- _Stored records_
================

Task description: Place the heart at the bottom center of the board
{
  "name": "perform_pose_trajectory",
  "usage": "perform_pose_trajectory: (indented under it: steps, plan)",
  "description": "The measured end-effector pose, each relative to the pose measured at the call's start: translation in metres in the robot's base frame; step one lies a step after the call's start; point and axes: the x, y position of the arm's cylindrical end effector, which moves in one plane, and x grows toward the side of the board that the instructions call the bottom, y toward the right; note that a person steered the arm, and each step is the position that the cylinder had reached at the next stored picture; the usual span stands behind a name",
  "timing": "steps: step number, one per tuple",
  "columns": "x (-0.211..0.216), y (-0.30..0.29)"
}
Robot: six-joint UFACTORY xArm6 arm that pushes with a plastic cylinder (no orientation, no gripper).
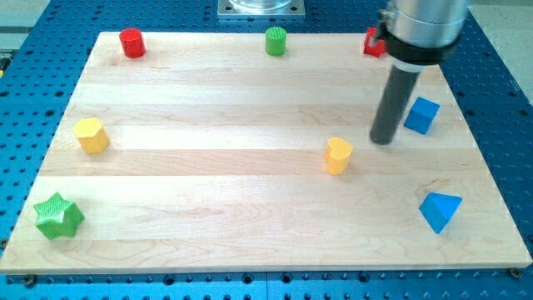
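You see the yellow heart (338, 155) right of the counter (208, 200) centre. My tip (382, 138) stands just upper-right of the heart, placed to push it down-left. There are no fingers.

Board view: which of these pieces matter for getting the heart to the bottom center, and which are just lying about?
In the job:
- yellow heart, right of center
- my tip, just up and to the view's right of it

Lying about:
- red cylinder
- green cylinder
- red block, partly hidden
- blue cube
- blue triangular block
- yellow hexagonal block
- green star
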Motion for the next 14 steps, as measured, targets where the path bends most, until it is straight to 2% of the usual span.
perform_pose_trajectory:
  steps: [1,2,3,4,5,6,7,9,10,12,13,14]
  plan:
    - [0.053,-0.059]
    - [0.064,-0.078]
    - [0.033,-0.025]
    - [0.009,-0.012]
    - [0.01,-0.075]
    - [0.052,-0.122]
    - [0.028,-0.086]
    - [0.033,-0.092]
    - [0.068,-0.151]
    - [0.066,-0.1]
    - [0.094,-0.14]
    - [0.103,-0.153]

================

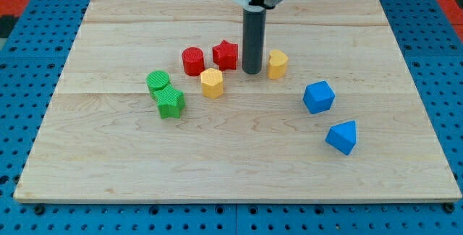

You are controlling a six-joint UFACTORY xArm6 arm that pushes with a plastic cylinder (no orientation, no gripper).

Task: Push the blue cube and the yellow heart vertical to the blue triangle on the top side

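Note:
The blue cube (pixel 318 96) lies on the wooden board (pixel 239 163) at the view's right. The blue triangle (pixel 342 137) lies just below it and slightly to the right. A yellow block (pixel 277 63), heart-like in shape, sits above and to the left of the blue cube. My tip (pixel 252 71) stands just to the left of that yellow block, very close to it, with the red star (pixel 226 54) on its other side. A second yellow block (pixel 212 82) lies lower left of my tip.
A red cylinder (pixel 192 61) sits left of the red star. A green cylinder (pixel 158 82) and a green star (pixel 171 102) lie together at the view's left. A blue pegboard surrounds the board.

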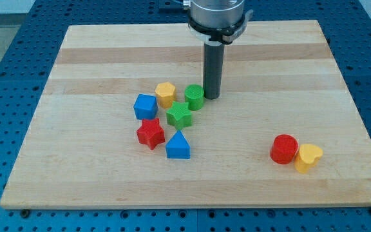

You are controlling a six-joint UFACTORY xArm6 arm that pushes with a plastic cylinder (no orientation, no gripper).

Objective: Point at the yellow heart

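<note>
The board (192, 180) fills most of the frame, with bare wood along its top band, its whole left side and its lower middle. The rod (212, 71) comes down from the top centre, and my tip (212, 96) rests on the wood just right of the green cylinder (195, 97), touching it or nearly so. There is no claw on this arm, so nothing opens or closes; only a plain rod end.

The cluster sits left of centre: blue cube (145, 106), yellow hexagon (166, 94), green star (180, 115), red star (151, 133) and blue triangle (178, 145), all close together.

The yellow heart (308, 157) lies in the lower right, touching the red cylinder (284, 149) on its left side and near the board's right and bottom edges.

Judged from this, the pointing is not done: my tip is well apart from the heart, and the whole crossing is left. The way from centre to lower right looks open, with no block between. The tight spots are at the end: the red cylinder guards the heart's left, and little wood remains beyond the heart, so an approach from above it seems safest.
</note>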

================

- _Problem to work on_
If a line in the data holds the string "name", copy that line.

- _Exercise response_
  "name": "perform_pose_trajectory",
  "description": "The measured end-effector pose, each relative to the pose measured at the call's start: translation in metres in the robot's base frame; step one lies a step after the call's start; point and axes: the x, y position of the arm's cylindrical end effector, which moves in one plane, and x grows toward the side of the board that the instructions call the bottom, y toward the right; note that a person steered the arm, and each step is the position that the cylinder had reached at the next stored picture; the usual span stands behind a name",

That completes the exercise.